What to produce: Lines from the entries below that hold "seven" form the answer; copy all of them.

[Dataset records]
......
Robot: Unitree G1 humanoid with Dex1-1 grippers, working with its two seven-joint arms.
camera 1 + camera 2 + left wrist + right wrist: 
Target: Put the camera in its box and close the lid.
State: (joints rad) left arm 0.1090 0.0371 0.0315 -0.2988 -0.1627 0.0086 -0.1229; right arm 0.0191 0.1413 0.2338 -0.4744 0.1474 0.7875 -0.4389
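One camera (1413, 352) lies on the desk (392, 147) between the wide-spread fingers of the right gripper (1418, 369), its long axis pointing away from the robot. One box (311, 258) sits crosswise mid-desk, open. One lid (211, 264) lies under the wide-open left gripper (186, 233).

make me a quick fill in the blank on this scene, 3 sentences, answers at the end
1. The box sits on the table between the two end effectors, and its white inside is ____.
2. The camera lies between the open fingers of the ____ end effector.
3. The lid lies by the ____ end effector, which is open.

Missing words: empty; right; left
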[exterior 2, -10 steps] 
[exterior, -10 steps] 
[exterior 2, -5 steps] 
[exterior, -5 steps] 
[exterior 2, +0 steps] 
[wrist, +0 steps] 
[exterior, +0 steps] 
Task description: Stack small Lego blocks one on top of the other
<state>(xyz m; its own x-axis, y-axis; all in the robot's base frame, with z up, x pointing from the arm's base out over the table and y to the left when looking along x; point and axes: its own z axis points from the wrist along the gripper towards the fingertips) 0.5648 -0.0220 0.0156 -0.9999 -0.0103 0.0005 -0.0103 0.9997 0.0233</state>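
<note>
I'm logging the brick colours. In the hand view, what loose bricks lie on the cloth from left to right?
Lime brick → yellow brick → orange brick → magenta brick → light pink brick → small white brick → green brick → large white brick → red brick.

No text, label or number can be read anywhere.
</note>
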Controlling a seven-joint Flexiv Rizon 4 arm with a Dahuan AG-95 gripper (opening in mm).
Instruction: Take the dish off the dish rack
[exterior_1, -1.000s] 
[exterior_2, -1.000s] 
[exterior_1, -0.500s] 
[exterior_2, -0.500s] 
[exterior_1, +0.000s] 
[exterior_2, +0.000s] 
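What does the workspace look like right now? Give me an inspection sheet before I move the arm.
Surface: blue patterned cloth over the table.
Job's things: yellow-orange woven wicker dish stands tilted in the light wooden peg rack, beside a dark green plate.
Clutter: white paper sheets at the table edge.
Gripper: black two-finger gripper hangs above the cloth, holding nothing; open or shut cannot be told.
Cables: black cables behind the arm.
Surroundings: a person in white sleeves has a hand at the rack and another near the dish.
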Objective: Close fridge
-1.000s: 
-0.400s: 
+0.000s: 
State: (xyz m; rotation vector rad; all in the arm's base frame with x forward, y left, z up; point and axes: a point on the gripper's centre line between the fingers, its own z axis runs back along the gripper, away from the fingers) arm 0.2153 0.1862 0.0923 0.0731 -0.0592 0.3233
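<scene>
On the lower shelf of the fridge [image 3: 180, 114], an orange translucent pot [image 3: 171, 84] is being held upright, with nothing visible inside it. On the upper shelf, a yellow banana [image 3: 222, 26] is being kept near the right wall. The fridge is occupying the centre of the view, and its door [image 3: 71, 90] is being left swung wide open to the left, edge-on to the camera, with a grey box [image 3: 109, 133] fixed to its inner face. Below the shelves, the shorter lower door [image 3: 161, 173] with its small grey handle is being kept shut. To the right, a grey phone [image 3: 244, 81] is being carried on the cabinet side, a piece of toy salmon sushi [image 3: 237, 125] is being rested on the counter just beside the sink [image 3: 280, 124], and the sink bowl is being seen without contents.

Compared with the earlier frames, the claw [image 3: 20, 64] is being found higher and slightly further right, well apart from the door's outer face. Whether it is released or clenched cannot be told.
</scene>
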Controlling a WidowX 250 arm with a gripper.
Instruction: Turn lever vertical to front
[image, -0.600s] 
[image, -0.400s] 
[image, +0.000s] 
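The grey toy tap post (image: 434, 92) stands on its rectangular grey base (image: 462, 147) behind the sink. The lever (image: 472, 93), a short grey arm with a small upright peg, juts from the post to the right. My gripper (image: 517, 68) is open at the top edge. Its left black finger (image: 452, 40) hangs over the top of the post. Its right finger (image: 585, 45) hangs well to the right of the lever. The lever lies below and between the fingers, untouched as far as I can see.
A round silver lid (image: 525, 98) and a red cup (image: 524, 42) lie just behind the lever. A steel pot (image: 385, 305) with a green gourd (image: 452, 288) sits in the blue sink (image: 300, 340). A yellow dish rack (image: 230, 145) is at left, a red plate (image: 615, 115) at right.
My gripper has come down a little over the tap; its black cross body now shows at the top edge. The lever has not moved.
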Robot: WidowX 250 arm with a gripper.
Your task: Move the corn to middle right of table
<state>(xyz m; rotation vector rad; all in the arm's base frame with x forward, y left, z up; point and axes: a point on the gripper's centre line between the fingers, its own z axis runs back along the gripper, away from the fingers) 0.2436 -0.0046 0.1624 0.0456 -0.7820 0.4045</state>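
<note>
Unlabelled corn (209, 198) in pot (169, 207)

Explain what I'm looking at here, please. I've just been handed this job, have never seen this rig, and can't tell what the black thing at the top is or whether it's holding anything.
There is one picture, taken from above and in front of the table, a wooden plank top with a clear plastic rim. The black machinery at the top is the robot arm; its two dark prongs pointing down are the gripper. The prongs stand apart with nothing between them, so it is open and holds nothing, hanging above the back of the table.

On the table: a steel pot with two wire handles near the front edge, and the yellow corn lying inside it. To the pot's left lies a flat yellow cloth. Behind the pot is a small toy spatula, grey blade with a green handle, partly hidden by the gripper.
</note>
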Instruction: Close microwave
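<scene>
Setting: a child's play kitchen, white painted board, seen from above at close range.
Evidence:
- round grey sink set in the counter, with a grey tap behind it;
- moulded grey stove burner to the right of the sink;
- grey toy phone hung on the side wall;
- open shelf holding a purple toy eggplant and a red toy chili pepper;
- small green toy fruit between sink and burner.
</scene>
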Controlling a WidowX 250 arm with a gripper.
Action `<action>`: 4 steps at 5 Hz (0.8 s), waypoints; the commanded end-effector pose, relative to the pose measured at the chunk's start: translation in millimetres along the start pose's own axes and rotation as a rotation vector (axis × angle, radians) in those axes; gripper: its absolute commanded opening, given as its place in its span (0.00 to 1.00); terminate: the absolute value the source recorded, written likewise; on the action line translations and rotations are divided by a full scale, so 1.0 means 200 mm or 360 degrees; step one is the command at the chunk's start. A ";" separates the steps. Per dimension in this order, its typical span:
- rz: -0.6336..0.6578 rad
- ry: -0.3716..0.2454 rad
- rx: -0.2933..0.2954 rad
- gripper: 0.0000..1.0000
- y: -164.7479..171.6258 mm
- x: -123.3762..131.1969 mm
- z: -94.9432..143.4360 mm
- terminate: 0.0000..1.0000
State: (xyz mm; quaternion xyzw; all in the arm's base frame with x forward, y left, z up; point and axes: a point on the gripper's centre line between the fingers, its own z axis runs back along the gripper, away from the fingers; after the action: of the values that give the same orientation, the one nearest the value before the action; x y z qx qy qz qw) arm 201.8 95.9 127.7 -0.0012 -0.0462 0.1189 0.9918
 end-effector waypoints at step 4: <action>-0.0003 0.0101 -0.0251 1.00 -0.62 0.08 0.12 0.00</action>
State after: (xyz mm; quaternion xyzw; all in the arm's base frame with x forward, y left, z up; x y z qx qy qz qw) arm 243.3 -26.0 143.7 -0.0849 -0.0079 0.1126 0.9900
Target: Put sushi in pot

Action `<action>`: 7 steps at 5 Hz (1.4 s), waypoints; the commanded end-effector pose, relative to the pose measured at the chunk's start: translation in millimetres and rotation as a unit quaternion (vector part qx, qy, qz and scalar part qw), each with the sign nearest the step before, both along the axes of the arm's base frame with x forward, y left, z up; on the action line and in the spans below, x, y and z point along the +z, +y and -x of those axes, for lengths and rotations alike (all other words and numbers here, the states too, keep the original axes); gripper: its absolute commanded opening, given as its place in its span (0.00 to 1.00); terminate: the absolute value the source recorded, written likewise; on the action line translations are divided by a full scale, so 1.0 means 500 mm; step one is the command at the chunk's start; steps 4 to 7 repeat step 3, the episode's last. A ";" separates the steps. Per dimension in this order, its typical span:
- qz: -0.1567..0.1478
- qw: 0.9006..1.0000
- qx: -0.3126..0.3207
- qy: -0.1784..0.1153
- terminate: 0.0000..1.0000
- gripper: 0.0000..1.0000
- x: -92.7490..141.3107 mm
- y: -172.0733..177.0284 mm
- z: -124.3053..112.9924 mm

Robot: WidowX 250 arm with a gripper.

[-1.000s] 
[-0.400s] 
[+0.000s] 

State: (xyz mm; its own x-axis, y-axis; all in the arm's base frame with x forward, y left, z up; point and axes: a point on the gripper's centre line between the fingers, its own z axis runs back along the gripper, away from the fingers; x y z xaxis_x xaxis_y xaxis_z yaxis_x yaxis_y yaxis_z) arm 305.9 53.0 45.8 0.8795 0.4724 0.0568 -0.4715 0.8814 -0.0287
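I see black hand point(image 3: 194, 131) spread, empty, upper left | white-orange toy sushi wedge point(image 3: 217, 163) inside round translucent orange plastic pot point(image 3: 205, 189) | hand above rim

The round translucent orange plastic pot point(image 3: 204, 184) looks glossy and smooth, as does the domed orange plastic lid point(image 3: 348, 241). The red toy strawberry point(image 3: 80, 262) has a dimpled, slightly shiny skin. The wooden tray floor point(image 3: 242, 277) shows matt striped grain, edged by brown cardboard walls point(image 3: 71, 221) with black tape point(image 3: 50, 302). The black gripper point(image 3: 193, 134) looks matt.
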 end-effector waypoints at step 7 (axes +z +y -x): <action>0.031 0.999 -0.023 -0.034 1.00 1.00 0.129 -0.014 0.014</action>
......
Solution to this exercise:
Robot: Unitree G1 humanoid with Dex1-1 grippers, working with its two seven-joint arms.
Controlling a seven-joint Flexiv Rizon 4 arm with a Dahuan AG-95 gripper (opening in mm).

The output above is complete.